Are you still waiting for the visa grant?


----------



## w1zz0 (Jul 1, 2012)

fjamils said:


> can u share your timeline?


I gave my medical on 19th June 2012 and submitted on 20th June 2012 along with PCC. Still waiting on the medical processing.

The CO said that the visa grant would be sent immediately after the medical is processed..


----------



## w1zz0 (Jul 1, 2012)

Reddykandy said:


> Hey pal, mine is a paper based too...


Well I have scene Indian Applicants getting grants within a week as well after PCC+Med. So yours should be here soon ... i gave medical on 19th June and sent PCC on 20th june. Im still waiting on it. :confused2:


----------



## ozbound12 (Mar 23, 2012)

w1zz0 said:


> Hey Ozbound!
> 
> Are you still waiting for the visa grant?

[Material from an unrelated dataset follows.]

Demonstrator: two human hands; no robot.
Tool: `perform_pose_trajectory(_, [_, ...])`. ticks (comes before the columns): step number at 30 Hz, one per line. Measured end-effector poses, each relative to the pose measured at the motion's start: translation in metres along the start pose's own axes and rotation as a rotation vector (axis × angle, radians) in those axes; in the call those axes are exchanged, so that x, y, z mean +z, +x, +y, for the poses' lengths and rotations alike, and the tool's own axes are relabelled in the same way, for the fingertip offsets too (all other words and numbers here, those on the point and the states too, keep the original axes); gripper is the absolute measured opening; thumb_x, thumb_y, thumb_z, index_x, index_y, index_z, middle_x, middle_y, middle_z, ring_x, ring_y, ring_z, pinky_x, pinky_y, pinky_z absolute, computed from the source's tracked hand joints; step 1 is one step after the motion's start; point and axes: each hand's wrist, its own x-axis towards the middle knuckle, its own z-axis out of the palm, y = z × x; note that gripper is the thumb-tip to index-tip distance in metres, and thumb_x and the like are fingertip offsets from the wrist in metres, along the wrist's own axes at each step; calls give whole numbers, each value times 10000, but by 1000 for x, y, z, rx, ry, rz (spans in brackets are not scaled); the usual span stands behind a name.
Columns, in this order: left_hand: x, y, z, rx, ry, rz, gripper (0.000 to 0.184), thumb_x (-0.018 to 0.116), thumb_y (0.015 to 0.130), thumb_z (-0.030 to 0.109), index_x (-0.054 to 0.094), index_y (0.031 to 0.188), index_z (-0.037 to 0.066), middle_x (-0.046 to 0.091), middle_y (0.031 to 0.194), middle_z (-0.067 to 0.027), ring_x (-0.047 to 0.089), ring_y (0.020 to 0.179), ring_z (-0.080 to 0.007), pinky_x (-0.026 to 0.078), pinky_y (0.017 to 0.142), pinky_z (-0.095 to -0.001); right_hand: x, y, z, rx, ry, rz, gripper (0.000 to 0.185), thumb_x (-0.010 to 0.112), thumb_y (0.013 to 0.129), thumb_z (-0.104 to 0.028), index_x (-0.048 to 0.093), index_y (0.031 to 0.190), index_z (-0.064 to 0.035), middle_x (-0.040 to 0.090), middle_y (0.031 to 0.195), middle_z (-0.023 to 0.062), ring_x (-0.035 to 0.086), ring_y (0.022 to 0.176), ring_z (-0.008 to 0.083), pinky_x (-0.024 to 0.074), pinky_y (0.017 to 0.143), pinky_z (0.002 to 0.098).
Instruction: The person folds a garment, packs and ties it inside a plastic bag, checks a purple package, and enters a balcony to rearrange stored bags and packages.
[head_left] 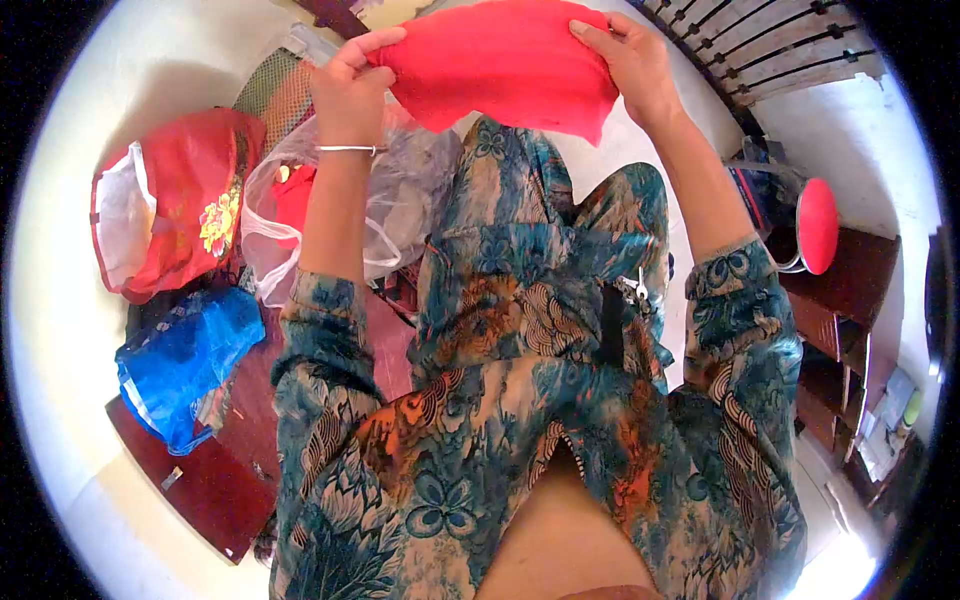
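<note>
Left hand (350,92) and right hand (642,68) pinch a red cloth (490,65) by its left and right edges, spread on the far side beyond the knees (628,190); the thin-looking fabric should prove light, soft and floppy, hardly fragile, best taken near both far corners to limit sagging

From where I stand, I can't read a single word, number or brand anywhere. The red bag (195,165) bears a yellow flower print (218,224), a picture rather than lettering, and I can make out no writing on the blue bag (190,350) just below it or the clear plastic bag (418,170) beside it. Across the room from that red bag, the pale items (884,436) by the shelf (848,275) are too small to read.
</note>
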Motion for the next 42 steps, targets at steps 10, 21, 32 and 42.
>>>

Unfortunately yes - still waiting for my medicals to clear.


----------



## Reddykandy (Jun 27, 2012)

ozbound12 said:


> Unfortunately yes - still waiting for my medicals to clear.


Hey ozboundc wat do u mean by medicals to clear? Were they referred or moc hasn't finalised them yet? Medicals were done on 12th july and MOC recieved them on 18th july. Since then are in queue to be reviewed. R u goin thru a similar thing?


----------



## ozbound12 (Mar 23, 2012)

Reddykandy said:


> Hey ozboundc wat do u mean by medicals to clear? Were they referred or moc hasn't finalised them yet? Medicals were done on 12th july and MOC recieved them on 18th july. Since then are in queue to be reviewed. R u goin thru a similar thing?


My medicals have been in referred status since 4 July.


----------



## Reddykandy (Jun 27, 2012)

ozbound12 said:


> My medicals have been in referred status since 4 July.


Holy molly.. Good look pal.


----------



## w1zz0 (Jul 1, 2012)

Reddykandy said:


> Holy molly.. Good look pal.


Im waiting too! Submitted PCC on 20th june and did medical on 19th june! CO says shes waiting for the med to be processed and then the grant would be sent immediately! It was a FULL medical blood, urine, xray, complete med checkup


----------



## ozbound12 (Mar 23, 2012)

w1zz0 said:


> Im waiting too! Submitted PCC on 20th june and did medical on 19th june! CO says shes waiting for the med to be processed and then the grant would be sent immediately! It was a FULL medical blood, urine, xray, complete med checkup


Yeah, my CO said the same thing - everything else is done, just waiting on the referred meds. HOC is really backlogged right now because of all the pre-1 July applicants.


----------



## w1zz0 (Jul 1, 2012)

ozbound12 said:


> Yeah, my CO said the same thing - everything else is done, just waiting on the referred meds. HOC is really backlogged right now because of all the pre-1 July applicants.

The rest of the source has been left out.